David Walker, bishop of Manchester, also wrote a blog, posted on viamedia, having given testimony on Monday at the IICSA hearings. Stephen Parsons’ blog is titled ‘Safeguarding – reconciling two perspectives. A second perspective is exemplified in Bishop David’s blog which comes from the ‘groupthink’ mentality within the House of Bishops.
Noting the popular image of St Francis of Assisi as a gentle lover of nature, David draws attention to what he says is an equally important, if less immediately attractive, aspect of Francis’s Way. Late in his life, Francis prays that he might feel in his own body, as much as he can bear, the suffering of Jesus on the cross. David notes that the prayer might be construed as belonging within the family of monastic masochism practised in the flagellant movements of his era. But Francis’s desire to share in the suffering of his Lord is entirely in order that, thereby, he may experience in his body as much as he can bear of the love for which Christ willingly went to the cross. Love is what matters, suffering is the price that it willingly pays.
David says debased theologies of suffering abound as much today as they did in Francis’s world, often associated with the maintenance of regressive imbalances of power. He says he read with horror of how some of the victims of Peter Ball testify that he groomed them for abuse by inviting them to embrace punishment and suffering as part of their spiritual growth.
Had Bishop David explored the relationship between Christian teaching about suffering and the way of the cross and the unconditional, infinite love of God revealed in the life and teaching of Jesus, he might have contributed a commentary more helpful to the IICSA hearings and the wider Church.
Suffering is a fact of life. We experience suffering through the inevitable events of life: loss, sickness, bereavement, physical and emotional pain.

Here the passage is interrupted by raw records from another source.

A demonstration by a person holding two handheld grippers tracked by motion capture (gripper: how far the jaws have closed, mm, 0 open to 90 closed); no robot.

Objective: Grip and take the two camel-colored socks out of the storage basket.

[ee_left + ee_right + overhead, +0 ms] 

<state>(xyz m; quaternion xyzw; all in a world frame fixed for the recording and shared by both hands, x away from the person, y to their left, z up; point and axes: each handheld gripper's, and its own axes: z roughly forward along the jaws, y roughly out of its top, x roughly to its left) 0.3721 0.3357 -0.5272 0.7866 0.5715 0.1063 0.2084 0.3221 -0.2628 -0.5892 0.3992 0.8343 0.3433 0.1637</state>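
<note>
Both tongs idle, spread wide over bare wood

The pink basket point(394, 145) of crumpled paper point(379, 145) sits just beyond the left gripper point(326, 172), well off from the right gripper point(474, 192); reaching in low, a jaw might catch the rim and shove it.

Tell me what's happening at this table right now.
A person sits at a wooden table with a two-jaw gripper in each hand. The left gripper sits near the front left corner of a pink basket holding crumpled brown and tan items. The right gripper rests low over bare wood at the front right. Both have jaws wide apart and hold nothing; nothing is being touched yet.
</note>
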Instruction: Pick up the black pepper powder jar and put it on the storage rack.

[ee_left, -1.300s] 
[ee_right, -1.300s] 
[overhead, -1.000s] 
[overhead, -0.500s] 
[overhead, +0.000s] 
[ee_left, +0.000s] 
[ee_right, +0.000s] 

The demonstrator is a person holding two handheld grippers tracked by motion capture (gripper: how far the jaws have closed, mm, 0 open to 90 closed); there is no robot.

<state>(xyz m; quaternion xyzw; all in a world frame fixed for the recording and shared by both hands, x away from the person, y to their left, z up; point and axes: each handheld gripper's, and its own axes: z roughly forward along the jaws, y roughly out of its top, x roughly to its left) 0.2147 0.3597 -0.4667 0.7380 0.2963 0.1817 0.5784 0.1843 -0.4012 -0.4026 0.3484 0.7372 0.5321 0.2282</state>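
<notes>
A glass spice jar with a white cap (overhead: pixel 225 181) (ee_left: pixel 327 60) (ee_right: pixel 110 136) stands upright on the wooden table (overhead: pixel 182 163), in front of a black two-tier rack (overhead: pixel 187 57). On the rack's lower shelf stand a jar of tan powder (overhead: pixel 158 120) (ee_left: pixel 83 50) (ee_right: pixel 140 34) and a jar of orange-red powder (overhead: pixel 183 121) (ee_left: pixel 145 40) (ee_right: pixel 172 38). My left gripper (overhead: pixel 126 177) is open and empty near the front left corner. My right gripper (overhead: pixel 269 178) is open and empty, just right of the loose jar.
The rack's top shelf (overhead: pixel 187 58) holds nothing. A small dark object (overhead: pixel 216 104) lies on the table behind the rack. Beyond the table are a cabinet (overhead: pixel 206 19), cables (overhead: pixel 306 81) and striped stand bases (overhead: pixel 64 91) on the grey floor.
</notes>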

These are of a different category from the pain of abuse of any kind, inflicted on us by an abuser.
The Church of England is systemically abusive. Christian culture, Christian teaching and theology and Biblical exegesis create and underpin this abusive culture. There is a direct relationship between theologies of the cross and the abuse of power over people in the Church. The Church system uses and abuses the crucifixion to justify a culture which consciously and unconsciously abuses people.
Is suffering necessary for us to be formed more deeply in the image of Christ? This is how Bishop David ends his blog. Is extreme suffering necessary, such as experienced by Jesus in being crucified, or are ‘normal’ levels of suffering sufficient? Are we unable to develop empathy, be filled with compassion for the pains of others, and develop a quality of invincible and overpowering love akin to Francis without being subjected to an intense level of suffering?
What kind of God do we believe in? What kind of God does the Church of England and her bishops believe in? What kind of God did Jesus believe in? Do we believe in a God of unconditional, infinite, intimate love, first and foremost, above all else? Or do we believe in a God of conditional love, requiring costly sacrifice and experience of suffering as not simply needful but essential if we are to develop ‘real’ compassion for others?
What kind of God will the church be praying to, singing hymns about, and preaching sermons about this Easter? What kind of God is constructed in the teachings and theology of the Alpha Course and Fresh Expressions? The IICSA hearings reveal a church in which the hierarchy fails to understand the multiple ways in which the culture of the church is systemically abusive and how this abusive culture is directly related to Christian teachings understood to be orthodox and traditional. I challenge that belief. I am living to survive church.